** WHAT NEEDS TO BE DONE **
Repeat the listing exactly. Do not carry over any pictures.

** STORED DATA **
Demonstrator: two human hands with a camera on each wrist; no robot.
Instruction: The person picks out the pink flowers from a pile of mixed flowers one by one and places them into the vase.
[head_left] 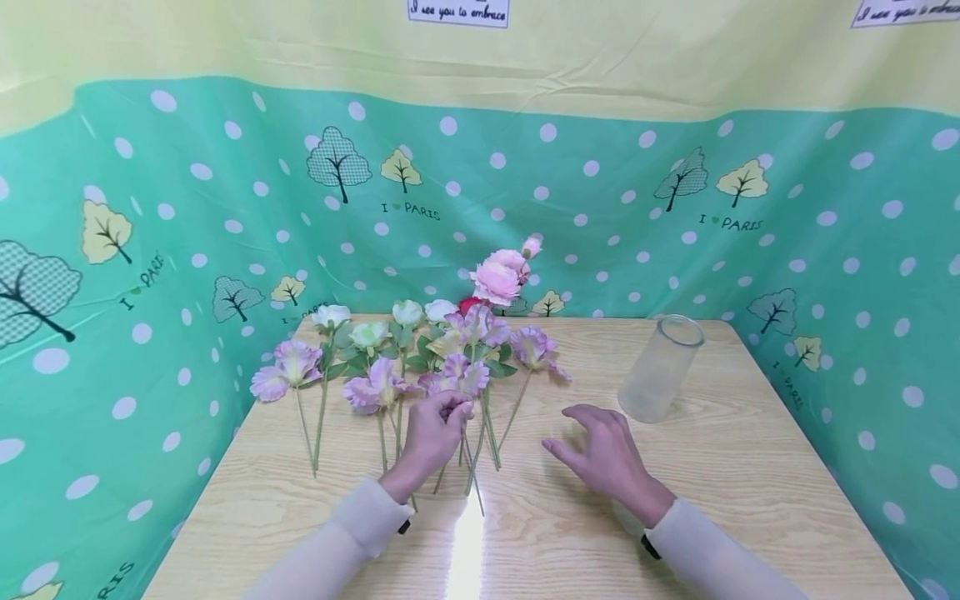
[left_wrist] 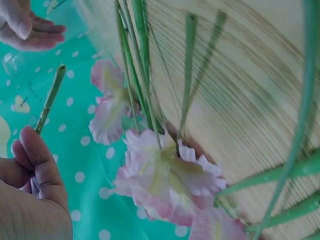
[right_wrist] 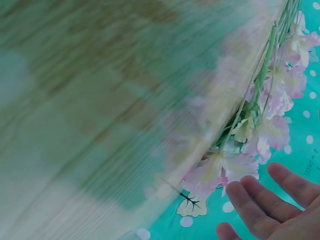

** RESULT OF THE TASK **
Demonstrator: two human hands with a camera on each wrist; no robot.
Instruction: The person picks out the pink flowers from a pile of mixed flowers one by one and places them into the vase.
[head_left] 
[left_wrist] 
[right_wrist] 

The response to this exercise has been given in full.